- [Action item]: Set down the records again, keeping each line exactly as it is.

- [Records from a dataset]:

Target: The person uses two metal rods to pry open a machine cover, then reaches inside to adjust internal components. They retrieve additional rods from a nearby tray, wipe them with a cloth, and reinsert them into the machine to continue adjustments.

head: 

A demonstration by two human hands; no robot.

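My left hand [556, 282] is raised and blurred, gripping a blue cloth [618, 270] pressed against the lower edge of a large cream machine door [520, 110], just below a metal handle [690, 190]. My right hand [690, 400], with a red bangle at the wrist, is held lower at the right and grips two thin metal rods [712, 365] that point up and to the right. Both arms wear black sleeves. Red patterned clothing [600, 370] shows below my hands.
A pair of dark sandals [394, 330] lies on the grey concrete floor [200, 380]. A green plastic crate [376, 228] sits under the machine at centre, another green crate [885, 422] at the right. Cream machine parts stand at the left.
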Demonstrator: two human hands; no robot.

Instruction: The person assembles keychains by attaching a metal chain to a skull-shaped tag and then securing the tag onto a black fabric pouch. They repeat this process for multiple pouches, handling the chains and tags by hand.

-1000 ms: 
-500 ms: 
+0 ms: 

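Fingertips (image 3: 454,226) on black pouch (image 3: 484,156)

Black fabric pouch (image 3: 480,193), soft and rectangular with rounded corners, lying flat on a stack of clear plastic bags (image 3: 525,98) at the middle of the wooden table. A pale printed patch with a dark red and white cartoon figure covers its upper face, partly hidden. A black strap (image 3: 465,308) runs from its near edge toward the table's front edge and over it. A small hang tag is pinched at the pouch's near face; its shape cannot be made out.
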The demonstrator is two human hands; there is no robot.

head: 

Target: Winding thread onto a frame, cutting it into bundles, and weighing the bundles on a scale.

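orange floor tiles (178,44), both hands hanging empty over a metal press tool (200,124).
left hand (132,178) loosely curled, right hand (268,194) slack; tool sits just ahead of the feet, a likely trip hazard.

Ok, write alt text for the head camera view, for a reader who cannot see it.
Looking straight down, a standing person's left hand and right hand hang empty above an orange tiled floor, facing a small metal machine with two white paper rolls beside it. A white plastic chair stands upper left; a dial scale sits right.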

- [Answer for the task]:
Target: The person uses two metal rods to pry open a machine cover, then reaches inside to adjust internal components. They retrieve additional rods from a nearby tray, wipe them with a cloth, and reinsert them into the machine to continue adjustments.

head: 

A demonstration by two human hands; no robot.

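My left hand [556, 282] is raised and blurred, gripping a blue cloth [618, 270] pressed against the lower edge of a large cream machine door [520, 110], just below a metal handle [690, 190]. My right hand [690, 400], with a red bangle at the wrist, is held lower at the right and grips two thin metal rods [712, 365] that point up and to the right. Both arms wear black sleeves. Red patterned clothing [600, 370] shows below my hands.
A pair of dark sandals [394, 330] lies on the grey concrete floor [200, 380]. A green plastic crate [376, 228] sits under the machine at centre, another green crate [885, 422] at the right. Cream machine parts stand at the left.
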Demonstrator: two human hands; no robot.

Instruction: The person assembles keychains by attaching a metal chain to a skull-shaped tag and then securing the tag onto a black fabric pouch. They repeat this process for multiple pouches, handling the chains and tags by hand.

-1000 ms: 
-500 ms: 
+0 ms: 

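Fingertips (image 3: 454,226) on black pouch (image 3: 484,156)

Black fabric pouch (image 3: 480,193), soft and rectangular with rounded corners, lying flat on a stack of clear plastic bags (image 3: 525,98) at the middle of the wooden table. A pale printed patch with a dark red and white cartoon figure covers its upper face, partly hidden. A black strap (image 3: 465,308) runs from its near edge toward the table's front edge and over it. A small hang tag is pinched at the pouch's near face; its shape cannot be made out.
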The demonstrator is two human hands; there is no robot.

head: 

Target: Winding thread onto a frame, cutting it into bundles, and weighing the bundles on a scale.

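orange floor tiles (178,44), both hands hanging empty over a metal press tool (200,124).
left hand (132,178) loosely curled, right hand (268,194) slack; tool sits just ahead of the feet, a likely trip hazard.

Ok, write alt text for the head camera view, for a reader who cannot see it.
Looking straight down, a standing person's left hand and right hand hang empty above an orange tiled floor, facing a small metal machine with two white paper rolls beside it. A white plastic chair stands upper left; a dial scale sits right.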

The work on this exercise is done.